Type out the data again, word for word and in full.

#### Input data

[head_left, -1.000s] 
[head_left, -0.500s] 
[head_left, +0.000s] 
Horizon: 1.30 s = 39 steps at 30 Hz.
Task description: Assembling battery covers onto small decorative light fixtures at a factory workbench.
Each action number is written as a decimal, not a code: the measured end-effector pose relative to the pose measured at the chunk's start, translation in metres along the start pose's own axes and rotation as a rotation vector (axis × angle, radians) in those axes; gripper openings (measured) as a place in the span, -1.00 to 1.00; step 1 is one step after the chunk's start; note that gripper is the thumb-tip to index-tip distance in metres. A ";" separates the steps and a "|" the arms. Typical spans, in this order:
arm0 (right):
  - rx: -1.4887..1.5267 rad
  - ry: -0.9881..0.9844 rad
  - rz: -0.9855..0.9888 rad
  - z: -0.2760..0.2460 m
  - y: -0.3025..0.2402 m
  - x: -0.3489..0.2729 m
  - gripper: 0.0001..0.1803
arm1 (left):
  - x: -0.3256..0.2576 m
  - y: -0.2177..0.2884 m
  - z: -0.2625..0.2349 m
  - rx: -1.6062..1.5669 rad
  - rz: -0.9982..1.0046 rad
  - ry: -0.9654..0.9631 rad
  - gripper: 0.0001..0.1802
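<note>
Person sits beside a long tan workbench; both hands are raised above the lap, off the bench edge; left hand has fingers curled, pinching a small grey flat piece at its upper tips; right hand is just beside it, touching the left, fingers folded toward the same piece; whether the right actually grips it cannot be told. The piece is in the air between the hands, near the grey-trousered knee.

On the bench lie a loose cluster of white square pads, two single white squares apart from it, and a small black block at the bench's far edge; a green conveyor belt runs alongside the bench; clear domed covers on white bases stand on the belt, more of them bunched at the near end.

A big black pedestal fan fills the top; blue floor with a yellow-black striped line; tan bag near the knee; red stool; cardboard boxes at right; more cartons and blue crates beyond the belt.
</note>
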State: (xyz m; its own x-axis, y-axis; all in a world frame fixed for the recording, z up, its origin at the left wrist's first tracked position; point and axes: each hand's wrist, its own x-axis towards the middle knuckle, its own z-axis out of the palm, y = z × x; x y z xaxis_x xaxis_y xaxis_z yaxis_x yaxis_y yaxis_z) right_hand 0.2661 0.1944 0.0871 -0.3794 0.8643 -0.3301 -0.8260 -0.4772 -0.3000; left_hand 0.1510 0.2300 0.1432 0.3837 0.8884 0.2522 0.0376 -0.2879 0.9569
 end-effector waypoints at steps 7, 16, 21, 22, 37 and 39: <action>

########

Completed task —
[head_left, -1.000s] 
[head_left, -0.500s] 
[head_left, +0.000s] 
Horizon: 1.30 s = 39 steps at 30 Hz.
Task description: Assembling battery covers onto small decorative light fixtures at a factory workbench.
Each action number is written as a decimal, not a code: the measured end-effector pose relative to the pose measured at the chunk's start, translation in metres along the start pose's own axes and rotation as a rotation vector (axis × angle, radians) in those axes; gripper openings (measured) as a place in the span, -1.00 to 1.00; step 1 is one step after the chunk's start; note that gripper is the thumb-tip to index-tip distance in metres. A ";" separates the steps and a "|" the arms. Typical spans, in this order:
arm0 (right):
  - rx: -1.4887..1.5267 rad
  - ry: -0.9881..0.9844 rad
  - rz: -0.9855..0.9888 rad
  - z: -0.2760..0.2460 m
  - y: -0.3025..0.2402 m
  - x: -0.3489..0.2729 m
  - gripper: 0.0001..0.1803
arm1 (left):
  - x: -0.3256..0.2576 m
  - y: -0.2177..0.2884 m
  - z: -0.2625..0.2349 m
  - rx: -1.6062..1.5669 rad
  - rz: -0.9982..1.0046 rad
  - ry: -0.9654..0.9631 rad
  - gripper: 0.0001..0.1802
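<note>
Person sits beside a long tan workbench; both hands are raised above the lap, off the bench edge; left hand has fingers curled, pinching a small grey flat piece at its upper tips; right hand is just beside it, touching the left, fingers folded toward the same piece; whether the right actually grips it cannot be told. The piece is in the air between the hands, near the grey-trousered knee.

On the bench lie a loose cluster of white square pads, two single white squares apart from it, and a small black block at the bench's far edge; a green conveyor belt runs alongside the bench; clear domed covers on white bases stand on the belt, more of them bunched at the near end.

A big black pedestal fan fills the top; blue floor with a yellow-black striped line; tan bag near the knee; red stool; cardboard boxes at right; more cartons and blue crates beyond the belt.
</note>
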State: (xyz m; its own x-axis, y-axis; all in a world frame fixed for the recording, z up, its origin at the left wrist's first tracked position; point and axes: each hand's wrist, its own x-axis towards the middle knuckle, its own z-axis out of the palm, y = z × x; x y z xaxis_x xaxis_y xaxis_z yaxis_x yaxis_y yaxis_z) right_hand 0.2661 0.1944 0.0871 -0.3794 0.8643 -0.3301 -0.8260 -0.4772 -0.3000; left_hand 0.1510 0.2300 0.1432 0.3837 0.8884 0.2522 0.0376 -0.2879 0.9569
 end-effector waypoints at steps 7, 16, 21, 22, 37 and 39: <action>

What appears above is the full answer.